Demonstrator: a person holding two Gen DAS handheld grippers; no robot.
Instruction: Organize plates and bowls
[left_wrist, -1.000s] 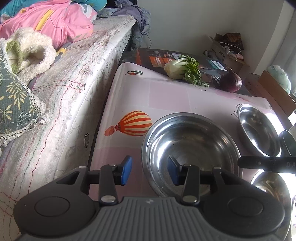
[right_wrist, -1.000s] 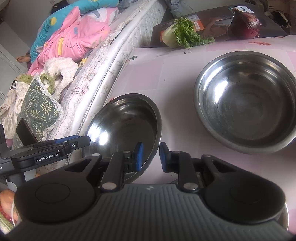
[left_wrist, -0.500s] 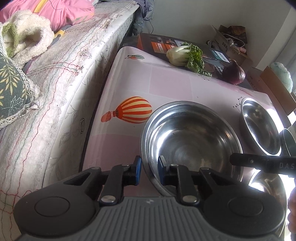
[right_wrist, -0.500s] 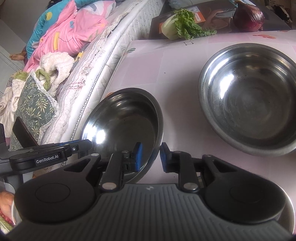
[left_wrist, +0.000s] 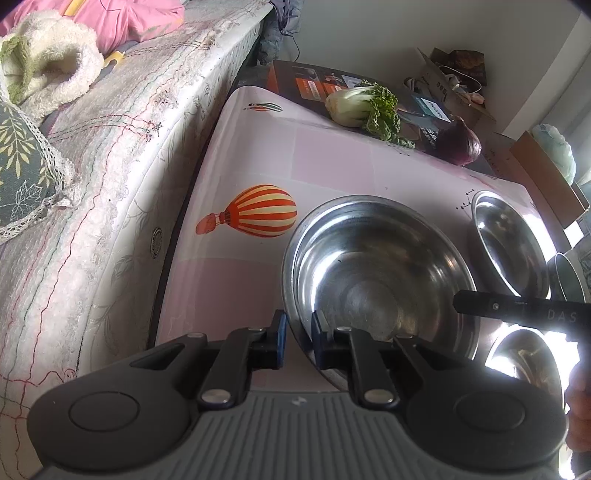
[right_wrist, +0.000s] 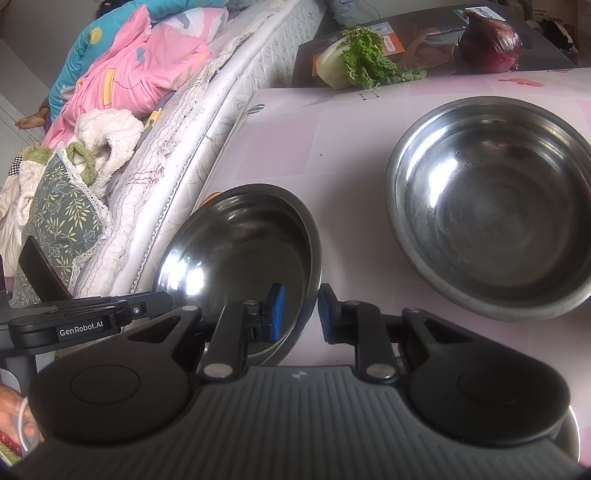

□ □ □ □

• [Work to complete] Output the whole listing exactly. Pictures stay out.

• [Result of the task]
Demonstrator: a person holding two Gen DAS handheld grippers; no robot.
Instruction: Organize plates and bowls
[left_wrist, -1.000s] 
[right_wrist, -1.000s] 
[left_wrist, -0.500s] 
[right_wrist, -0.500s] 
[left_wrist, +0.000s] 
[right_wrist, +0.000s] 

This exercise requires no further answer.